AVAILABLE RECORDS.
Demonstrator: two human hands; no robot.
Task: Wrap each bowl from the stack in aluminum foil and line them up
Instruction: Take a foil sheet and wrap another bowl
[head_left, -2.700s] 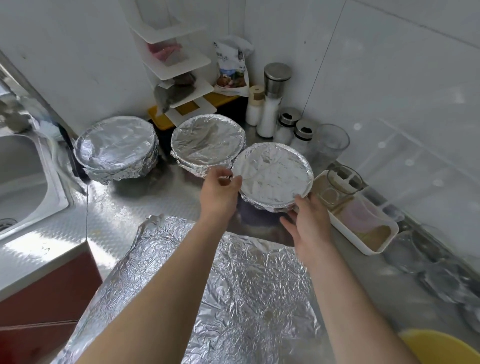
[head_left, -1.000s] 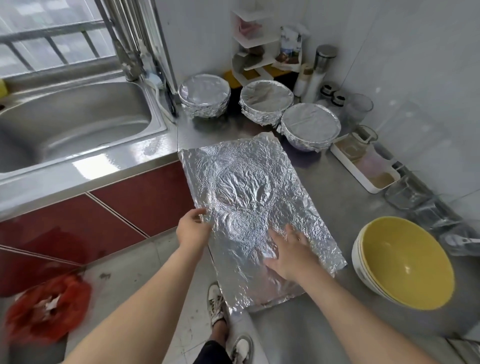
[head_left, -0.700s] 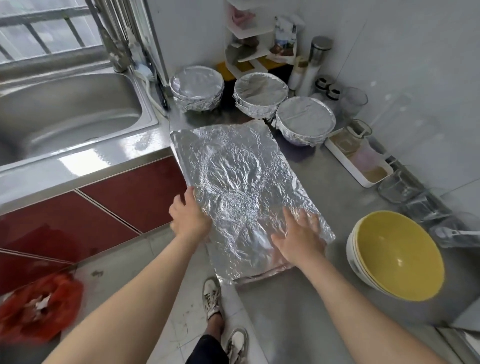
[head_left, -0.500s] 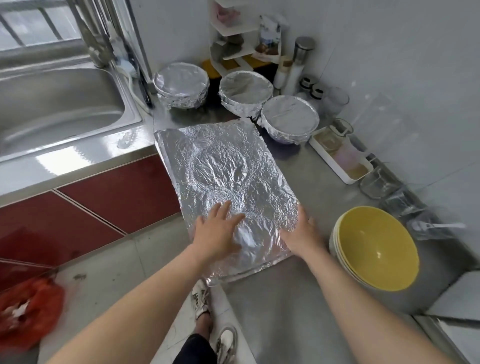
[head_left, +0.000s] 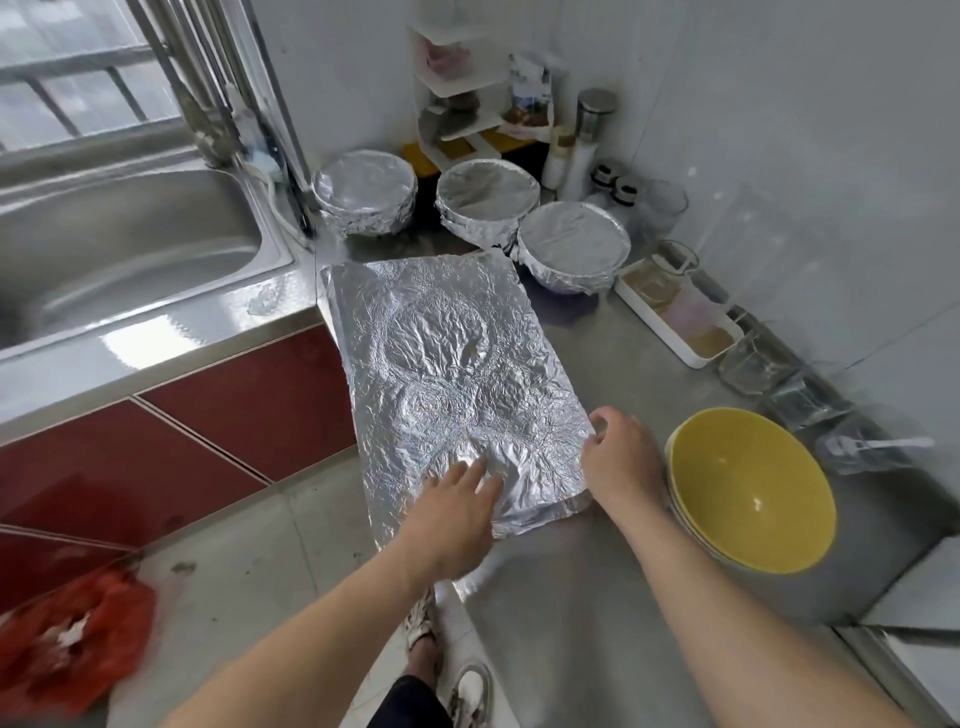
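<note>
A crinkled sheet of aluminum foil lies flat on the steel counter, its left edge over the counter's edge. My left hand rests flat on the foil's near part, fingers straight. My right hand pinches the foil's near right edge between thumb and fingers. A stack of yellow bowls sits just right of my right hand. Three foil-wrapped bowls stand in a row at the back: left, middle, right.
A steel sink with a tap is at the left. A white tray, glass jars, shakers and a white corner shelf crowd the back right wall. A red bag lies on the floor below.
The view pulled back from the wrapped bowls to the foil sheet. My left hand moved from the foil's left edge onto its near part; my right hand slid from on top to its right edge.
</note>
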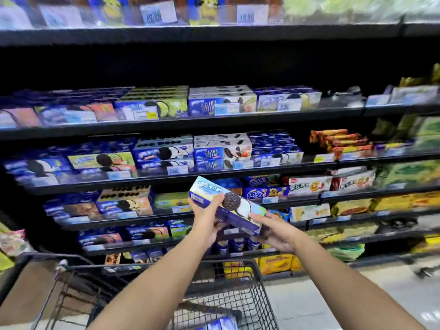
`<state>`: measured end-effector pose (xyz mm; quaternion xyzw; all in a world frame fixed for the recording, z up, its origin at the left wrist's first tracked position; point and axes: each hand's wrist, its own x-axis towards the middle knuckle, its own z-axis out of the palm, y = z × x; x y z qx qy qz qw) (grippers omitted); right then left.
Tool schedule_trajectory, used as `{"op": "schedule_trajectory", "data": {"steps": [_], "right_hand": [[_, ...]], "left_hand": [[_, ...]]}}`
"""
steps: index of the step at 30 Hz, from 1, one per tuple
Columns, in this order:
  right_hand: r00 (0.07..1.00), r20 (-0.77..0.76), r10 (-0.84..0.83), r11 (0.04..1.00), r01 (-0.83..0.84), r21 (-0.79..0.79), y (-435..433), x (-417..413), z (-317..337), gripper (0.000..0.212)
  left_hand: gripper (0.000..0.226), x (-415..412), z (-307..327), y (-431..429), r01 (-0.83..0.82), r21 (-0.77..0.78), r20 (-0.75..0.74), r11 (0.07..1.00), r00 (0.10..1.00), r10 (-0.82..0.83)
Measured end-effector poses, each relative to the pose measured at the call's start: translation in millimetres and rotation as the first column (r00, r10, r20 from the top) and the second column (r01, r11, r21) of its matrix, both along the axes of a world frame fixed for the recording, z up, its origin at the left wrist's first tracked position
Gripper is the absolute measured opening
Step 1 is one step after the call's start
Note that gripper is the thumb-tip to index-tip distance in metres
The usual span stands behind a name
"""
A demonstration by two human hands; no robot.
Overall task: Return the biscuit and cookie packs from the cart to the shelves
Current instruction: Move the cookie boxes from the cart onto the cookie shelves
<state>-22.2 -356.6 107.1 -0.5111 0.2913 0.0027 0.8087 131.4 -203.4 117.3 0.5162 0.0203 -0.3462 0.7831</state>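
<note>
Holding a cookie box [228, 209] in both hands above the cart [259, 277], you faced tall dark shelves [214, 173] stocked with blue cookie packs. Your left hand [207, 219] gripped the box's upper-left end, thumb on top and fingers curled underneath. The box's long axis ran diagonally, high at the left and dropping toward the right, its face printed with a dark sandwich cookie. Your right hand [276, 233] clamped the lower-right end, thumb pressed on the face. Behind the box, the shelf rows looked full of similar packs, so a matching gap was hard to pick out through the blur. Both hands seemed equally near the shelves. Below your forearms, another blue pack [221, 323] lay in the cart's wire basket, suggesting more remained to return.
</note>
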Motion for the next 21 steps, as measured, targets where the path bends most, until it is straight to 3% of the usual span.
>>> {"op": "schedule_trajectory", "data": {"steps": [6,10,14,16,21], "right_hand": [[0.994,0.104,-0.043,0.990,0.056,-0.130,-82.2,-21.4,49.0,0.084],[0.995,0.099,0.022,0.976,0.000,-0.219,-145.8,-37.1,72.4,0.095],[0.989,0.026,0.143,0.917,-0.122,-0.381,-204.1,-48.6,81.3,0.100],[0.988,0.013,0.156,0.892,-0.135,-0.431,-231.6,-50.5,85.2,0.108],[0.984,0.001,0.178,0.886,-0.160,-0.435,-278.6,-48.8,92.5,0.113]], "left_hand": [[0.083,11.9,19.9,-32.2,0.153,0.051,0.206,0.987,0.965,-0.160],[0.083,4.0,35.0,-68.7,0.265,0.219,0.394,0.939,0.857,-0.333],[0.055,-8.1,50.3,-106.6,0.254,0.454,0.526,0.854,0.697,-0.487],[0.052,-13.5,54.8,-126.2,0.223,0.518,0.569,0.826,0.631,-0.527],[0.043,-22.6,55.3,-161.2,0.207,0.582,0.575,0.787,0.579,-0.578]]}}
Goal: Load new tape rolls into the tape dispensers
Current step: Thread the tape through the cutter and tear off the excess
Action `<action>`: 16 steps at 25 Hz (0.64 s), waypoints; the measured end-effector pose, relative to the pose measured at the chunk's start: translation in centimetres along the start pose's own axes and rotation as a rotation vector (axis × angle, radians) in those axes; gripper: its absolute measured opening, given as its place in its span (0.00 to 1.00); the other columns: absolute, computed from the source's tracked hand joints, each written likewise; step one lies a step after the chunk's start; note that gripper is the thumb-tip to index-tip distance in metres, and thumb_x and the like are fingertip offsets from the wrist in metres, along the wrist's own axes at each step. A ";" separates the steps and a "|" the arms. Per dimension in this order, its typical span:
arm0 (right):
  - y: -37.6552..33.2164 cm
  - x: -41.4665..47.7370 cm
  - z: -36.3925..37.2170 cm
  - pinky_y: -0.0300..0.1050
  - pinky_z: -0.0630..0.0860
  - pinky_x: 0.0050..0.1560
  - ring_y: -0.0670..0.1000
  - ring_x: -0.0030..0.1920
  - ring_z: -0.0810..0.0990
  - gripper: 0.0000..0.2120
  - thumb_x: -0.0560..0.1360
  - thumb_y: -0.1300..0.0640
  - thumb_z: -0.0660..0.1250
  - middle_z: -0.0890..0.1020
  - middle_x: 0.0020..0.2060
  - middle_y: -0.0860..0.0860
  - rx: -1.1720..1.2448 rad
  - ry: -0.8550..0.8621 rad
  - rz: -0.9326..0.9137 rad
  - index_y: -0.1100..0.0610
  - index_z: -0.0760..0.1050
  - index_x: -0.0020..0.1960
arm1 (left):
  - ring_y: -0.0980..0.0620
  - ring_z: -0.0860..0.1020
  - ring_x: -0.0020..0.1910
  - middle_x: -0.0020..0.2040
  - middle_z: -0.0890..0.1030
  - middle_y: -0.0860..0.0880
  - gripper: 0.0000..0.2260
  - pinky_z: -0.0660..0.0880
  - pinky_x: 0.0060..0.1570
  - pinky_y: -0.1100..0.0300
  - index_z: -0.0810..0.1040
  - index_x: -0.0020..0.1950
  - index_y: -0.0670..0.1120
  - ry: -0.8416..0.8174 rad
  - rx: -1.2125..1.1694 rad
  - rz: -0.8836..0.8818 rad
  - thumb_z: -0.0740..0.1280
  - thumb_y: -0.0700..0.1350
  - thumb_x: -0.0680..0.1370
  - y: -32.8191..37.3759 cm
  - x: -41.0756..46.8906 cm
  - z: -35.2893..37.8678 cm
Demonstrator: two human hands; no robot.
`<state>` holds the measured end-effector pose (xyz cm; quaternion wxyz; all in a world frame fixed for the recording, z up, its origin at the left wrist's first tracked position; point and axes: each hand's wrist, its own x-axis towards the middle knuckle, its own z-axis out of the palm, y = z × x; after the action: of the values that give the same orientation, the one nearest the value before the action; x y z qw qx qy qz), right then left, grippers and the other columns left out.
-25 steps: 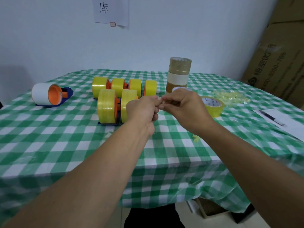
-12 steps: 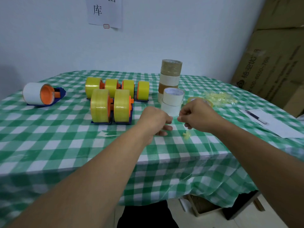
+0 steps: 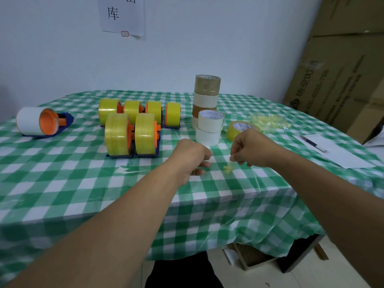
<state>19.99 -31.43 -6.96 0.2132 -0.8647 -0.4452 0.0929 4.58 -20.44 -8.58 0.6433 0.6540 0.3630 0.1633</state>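
The right hand [image 3: 252, 148] is curled, its fingertips pinching a thin strand of a crumpled yellow scrap [image 3: 227, 168] that hangs down to the checked cloth [image 3: 83, 183]. Just left of it, not touching, the left hand [image 3: 191, 154] is closed in a loose fist low over the cloth. Just beyond both hands stand two white rolls [image 3: 209, 127], one on the other. Right of them a yellow roll [image 3: 239, 128] lies partly hidden behind the right hand. A tall stack [image 3: 206, 94] of brown and white rolls rises behind the white rolls. Left of the left hand sit two near dispensers [image 3: 129, 136] loaded with yellow tape, and four far dispensers [image 3: 139, 109], also loaded, line up behind them. A left dispenser [image 3: 41, 122] carrying white tape lies well apart at the far left. To the right lie a pile [image 3: 268, 121] of yellow scraps, a sheet [image 3: 340, 156] with a pen [image 3: 312, 143] on it, and boxes [image 3: 342, 69] against the wall.
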 end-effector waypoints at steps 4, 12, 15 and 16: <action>-0.3 0.0 -0.3 0.43 0.78 0.32 0.57 0.42 0.85 0.04 0.77 0.62 0.72 0.85 0.41 0.59 -0.013 -0.037 0.024 0.62 0.82 0.44 | 0.49 0.82 0.42 0.53 0.83 0.42 0.10 0.78 0.31 0.60 0.78 0.57 0.39 -0.004 0.009 -0.004 0.69 0.35 0.76 0.0 0.2 0.2; 0.1 -0.5 -0.3 0.42 0.81 0.34 0.53 0.35 0.83 0.05 0.77 0.68 0.67 0.85 0.37 0.61 0.024 -0.146 0.096 0.68 0.79 0.44 | 0.43 0.82 0.51 0.54 0.83 0.44 0.22 0.82 0.54 0.49 0.82 0.59 0.43 -0.147 0.502 0.162 0.79 0.32 0.67 0.2 0.9 3.2; 0.2 -0.5 -0.3 0.41 0.83 0.38 0.51 0.34 0.83 0.01 0.73 0.71 0.72 0.84 0.36 0.59 0.152 -0.134 0.070 0.68 0.80 0.44 | 0.43 0.82 0.51 0.51 0.84 0.43 0.18 0.81 0.53 0.51 0.84 0.55 0.43 -0.097 0.600 0.202 0.79 0.34 0.67 0.3 1.7 3.9; 0.2 -0.5 -0.3 0.40 0.83 0.39 0.50 0.34 0.83 0.02 0.72 0.72 0.73 0.84 0.36 0.59 0.180 -0.141 0.064 0.68 0.81 0.44 | 0.43 0.82 0.51 0.50 0.84 0.43 0.15 0.81 0.51 0.52 0.84 0.54 0.43 -0.074 0.623 0.219 0.77 0.34 0.69 0.3 2.0 4.1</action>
<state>19.98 -32.00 -6.77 0.2549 -0.8472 -0.4211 0.2000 8.80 -22.01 -9.27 0.4036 0.8600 0.2993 0.0886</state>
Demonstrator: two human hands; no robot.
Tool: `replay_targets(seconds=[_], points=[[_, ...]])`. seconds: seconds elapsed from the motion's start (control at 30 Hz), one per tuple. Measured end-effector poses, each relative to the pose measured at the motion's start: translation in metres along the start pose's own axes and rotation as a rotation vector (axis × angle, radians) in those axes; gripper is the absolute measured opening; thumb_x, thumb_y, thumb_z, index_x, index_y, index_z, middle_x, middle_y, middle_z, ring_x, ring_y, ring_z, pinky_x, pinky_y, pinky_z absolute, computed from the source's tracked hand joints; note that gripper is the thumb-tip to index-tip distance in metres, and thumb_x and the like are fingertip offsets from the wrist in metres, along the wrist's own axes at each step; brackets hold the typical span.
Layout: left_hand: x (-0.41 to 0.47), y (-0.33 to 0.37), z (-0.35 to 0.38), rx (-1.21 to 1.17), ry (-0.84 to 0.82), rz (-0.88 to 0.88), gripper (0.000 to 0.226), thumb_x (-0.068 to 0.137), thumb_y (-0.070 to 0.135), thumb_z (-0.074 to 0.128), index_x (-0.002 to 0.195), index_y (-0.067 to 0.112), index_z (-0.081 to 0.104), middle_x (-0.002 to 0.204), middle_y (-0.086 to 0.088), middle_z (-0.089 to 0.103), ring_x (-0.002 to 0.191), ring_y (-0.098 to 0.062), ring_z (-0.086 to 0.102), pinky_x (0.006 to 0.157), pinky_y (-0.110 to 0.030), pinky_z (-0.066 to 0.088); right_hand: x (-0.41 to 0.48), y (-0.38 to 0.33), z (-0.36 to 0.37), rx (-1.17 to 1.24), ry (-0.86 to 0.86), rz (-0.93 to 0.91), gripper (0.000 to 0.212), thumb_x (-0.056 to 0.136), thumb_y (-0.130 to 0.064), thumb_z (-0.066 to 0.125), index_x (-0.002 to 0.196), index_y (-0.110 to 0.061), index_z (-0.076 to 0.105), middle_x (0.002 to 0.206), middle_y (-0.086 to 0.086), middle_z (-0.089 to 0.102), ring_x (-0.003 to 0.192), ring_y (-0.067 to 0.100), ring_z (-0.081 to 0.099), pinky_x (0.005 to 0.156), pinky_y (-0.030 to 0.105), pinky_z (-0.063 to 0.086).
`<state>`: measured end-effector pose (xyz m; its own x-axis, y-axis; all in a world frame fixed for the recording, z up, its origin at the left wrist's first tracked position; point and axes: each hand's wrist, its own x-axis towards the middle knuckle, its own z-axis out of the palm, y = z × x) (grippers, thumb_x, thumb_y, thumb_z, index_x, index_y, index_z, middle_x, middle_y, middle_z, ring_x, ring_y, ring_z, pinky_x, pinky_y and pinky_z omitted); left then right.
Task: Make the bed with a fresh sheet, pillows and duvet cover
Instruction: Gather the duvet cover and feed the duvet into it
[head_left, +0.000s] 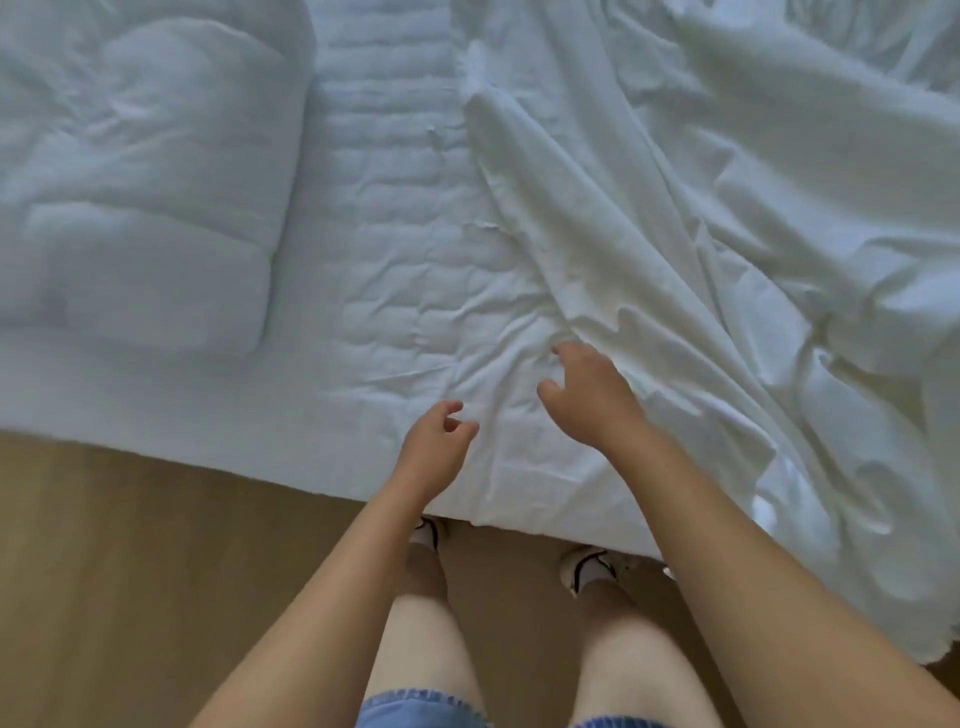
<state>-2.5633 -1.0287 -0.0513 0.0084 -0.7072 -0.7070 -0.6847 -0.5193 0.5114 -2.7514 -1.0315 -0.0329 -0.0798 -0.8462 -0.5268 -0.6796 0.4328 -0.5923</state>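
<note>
My arms (322, 597) are bare. I wear blue denim shorts (415, 707) with frayed hems and pale shoes (589, 564) with dark straps.

Bed (395, 291): spans the far part of the view; its near edge runs along the floor (130, 545).
Pillows (150, 208): on the bed's left part, one overlapping the other.
Sheet (701, 234): bunched over the bed's right part, spilling past the near edge at far right.
Bare strip: the bed between pillows and sheet.
Shoes (587, 566): on the floor, toes at the bed's edge.
Left hand (436, 447): over the bed near its edge.
Right hand (587, 395): just right of it and farther in, at the sheet's left border.
</note>
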Motion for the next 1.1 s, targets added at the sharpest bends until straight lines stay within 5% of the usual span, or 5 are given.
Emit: replay_targets(seconds=[0.47, 0.6, 0.7, 0.97, 1.1], points=[[0.112, -0.135, -0.495, -0.247, 0.983, 0.071, 0.074, 0.088, 0.041, 0.061, 0.146, 0.01, 0.026, 0.139, -0.012, 0.037, 0.127, -0.025, 0.038, 0.103, -0.033, 0.032, 0.133, -0.408, 0.202, -0.09, 0.097, -0.473, 0.068, 0.087, -0.036, 0.061, 0.146, -0.022, 0.03, 0.152, 0.01, 0.02, 0.137, 0.027, 0.018, 0.108, 0.043, 0.022], [0.179, -0.139, -0.559, -0.878, 0.783, -0.307, 0.125, 0.065, 0.067, 0.071, 0.15, 0.028, -0.011, 0.156, -0.009, 0.013, 0.139, -0.03, 0.026, 0.111, -0.046, 0.028, 0.18, -0.48, 0.235, -0.332, 0.068, -0.589, 0.082, 0.084, -0.057, 0.055, 0.149, -0.034, 0.012, 0.158, 0.002, 0.0, 0.143, 0.025, -0.003, 0.113, 0.047, 0.006], [0.211, -0.125, -0.552, -1.15, 0.638, -0.253, 0.114, 0.06, 0.041, 0.086, 0.15, 0.02, 0.018, 0.143, -0.007, 0.043, 0.123, -0.026, 0.05, 0.101, -0.049, 0.043, 0.203, -0.487, 0.243, -0.509, 0.026, -0.54, 0.08, 0.086, -0.057, 0.051, 0.15, -0.033, 0.01, 0.159, 0.0, -0.002, 0.145, 0.024, -0.006, 0.115, 0.048, 0.0], [0.196, -0.048, -0.444, -0.853, 0.238, 0.133, 0.012, 0.078, 0.008, 0.068, 0.084, 0.019, 0.069, 0.081, 0.0, 0.071, 0.077, -0.016, 0.067, 0.066, -0.029, 0.053, 0.191, -0.466, 0.162, 0.393, 0.362, -0.343, 0.096, 0.066, -0.067, 0.06, 0.146, -0.027, 0.025, 0.135, -0.011, 0.033, 0.127, 0.005, 0.033, 0.1, 0.008, 0.027], [0.161, -0.008, -0.372, -0.59, -0.087, 0.337, 0.01, 0.081, 0.013, 0.066, 0.075, 0.021, 0.066, 0.071, 0.007, 0.068, 0.068, -0.005, 0.065, 0.06, -0.02, 0.047, 0.193, -0.424, 0.117, 0.122, 0.405, -0.01, 0.113, 0.063, -0.066, 0.069, 0.149, -0.039, 0.001, 0.152, 0.01, 0.015, 0.14, 0.029, 0.02, 0.112, 0.044, 0.022]])
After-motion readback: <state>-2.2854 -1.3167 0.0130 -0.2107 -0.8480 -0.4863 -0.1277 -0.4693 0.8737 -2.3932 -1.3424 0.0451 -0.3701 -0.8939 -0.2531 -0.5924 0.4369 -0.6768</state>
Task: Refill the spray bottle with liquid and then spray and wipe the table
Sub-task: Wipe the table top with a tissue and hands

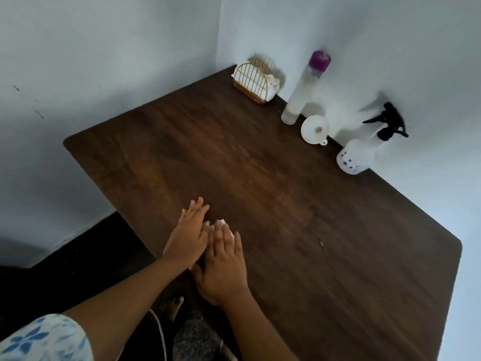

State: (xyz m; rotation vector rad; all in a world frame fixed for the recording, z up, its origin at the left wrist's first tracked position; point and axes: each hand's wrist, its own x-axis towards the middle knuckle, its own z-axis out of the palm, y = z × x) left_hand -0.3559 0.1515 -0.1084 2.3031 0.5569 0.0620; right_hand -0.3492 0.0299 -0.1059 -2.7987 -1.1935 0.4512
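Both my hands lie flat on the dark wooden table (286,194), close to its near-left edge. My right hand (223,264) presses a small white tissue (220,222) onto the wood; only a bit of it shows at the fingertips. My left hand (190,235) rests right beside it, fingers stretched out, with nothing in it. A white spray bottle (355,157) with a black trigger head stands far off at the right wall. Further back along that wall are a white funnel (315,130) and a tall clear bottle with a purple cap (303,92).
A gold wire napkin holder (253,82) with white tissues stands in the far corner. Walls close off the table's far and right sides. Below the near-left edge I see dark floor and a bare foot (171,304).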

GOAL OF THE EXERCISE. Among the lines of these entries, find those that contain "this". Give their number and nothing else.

FINISHED TASK. 2